→ **Task description**
From the first line to the last, copy the material exactly and leave the pictures out.

→ **Dataset extract**
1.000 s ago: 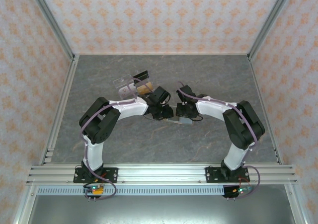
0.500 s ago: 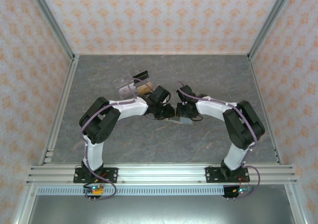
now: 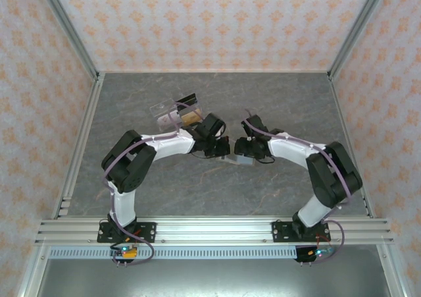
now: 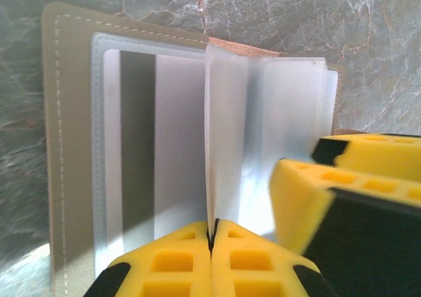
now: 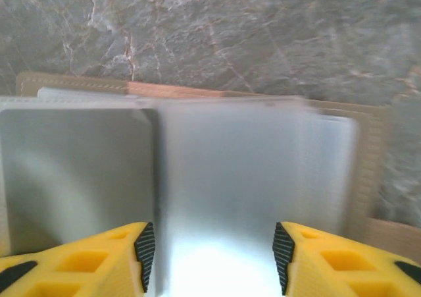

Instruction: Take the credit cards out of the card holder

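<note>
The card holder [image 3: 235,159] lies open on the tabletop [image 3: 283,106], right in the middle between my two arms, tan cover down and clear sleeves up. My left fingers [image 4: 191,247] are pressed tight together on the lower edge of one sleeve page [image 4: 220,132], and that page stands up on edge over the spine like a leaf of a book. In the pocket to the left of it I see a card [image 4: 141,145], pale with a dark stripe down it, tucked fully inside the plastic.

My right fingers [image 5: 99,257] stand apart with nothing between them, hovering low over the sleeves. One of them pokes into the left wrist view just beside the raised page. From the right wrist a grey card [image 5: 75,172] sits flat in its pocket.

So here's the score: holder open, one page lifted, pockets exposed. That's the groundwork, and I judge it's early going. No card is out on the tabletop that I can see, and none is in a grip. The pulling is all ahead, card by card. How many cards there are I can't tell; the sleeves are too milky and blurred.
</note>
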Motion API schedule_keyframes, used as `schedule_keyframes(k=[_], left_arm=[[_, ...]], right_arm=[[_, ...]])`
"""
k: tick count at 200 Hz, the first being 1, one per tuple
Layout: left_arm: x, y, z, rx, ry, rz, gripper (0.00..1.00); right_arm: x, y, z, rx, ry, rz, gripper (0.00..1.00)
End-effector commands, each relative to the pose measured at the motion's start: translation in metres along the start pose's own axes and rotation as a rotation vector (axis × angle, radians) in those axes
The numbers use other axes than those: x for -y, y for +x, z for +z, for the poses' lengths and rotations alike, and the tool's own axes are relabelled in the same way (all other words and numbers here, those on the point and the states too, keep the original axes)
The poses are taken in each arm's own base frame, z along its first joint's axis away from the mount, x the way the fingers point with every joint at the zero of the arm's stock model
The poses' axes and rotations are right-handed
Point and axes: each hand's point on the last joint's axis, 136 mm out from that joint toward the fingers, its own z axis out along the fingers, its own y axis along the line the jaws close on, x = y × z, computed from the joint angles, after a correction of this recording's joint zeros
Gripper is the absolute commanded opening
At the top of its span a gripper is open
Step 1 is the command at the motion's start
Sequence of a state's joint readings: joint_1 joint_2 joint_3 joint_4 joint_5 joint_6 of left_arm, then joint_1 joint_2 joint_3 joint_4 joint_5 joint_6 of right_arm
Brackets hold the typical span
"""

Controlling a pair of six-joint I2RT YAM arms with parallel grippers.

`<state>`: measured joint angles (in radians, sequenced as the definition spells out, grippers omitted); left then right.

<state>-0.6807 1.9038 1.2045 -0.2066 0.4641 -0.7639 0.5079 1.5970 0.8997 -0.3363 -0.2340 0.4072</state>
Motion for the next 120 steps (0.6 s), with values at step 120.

→ **Response**
1.000 s ago: 
0.500 s ago: 
now: 
now: 
now: 

Instruction: Take the credit cards out of the card holder

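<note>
The card holder [image 3: 235,159] lies open on the tabletop [image 3: 283,106], right in the middle between my two arms, tan cover down and clear sleeves up. My left fingers [image 4: 191,247] are pressed tight together on the lower edge of one sleeve page [image 4: 220,132], and that page stands up on edge over the spine like a leaf of a book. In the pocket to the left of it I see a card [image 4: 141,145], pale with a dark stripe down it, tucked fully inside the plastic.

My right fingers [image 5: 99,257] stand apart with nothing between them, hovering low over the sleeves. One of them pokes into the left wrist view just beside the raised page. From the right wrist a grey card [image 5: 75,172] sits flat in its pocket.

So here's the score: holder open, one page lifted, pockets exposed. That's the groundwork, and I judge it's early going. No card is out on the tabletop that I can see, and none is in a grip. The pulling is all ahead, card by card. How many cards there are I can't tell; the sleeves are too milky and blurred.
</note>
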Motion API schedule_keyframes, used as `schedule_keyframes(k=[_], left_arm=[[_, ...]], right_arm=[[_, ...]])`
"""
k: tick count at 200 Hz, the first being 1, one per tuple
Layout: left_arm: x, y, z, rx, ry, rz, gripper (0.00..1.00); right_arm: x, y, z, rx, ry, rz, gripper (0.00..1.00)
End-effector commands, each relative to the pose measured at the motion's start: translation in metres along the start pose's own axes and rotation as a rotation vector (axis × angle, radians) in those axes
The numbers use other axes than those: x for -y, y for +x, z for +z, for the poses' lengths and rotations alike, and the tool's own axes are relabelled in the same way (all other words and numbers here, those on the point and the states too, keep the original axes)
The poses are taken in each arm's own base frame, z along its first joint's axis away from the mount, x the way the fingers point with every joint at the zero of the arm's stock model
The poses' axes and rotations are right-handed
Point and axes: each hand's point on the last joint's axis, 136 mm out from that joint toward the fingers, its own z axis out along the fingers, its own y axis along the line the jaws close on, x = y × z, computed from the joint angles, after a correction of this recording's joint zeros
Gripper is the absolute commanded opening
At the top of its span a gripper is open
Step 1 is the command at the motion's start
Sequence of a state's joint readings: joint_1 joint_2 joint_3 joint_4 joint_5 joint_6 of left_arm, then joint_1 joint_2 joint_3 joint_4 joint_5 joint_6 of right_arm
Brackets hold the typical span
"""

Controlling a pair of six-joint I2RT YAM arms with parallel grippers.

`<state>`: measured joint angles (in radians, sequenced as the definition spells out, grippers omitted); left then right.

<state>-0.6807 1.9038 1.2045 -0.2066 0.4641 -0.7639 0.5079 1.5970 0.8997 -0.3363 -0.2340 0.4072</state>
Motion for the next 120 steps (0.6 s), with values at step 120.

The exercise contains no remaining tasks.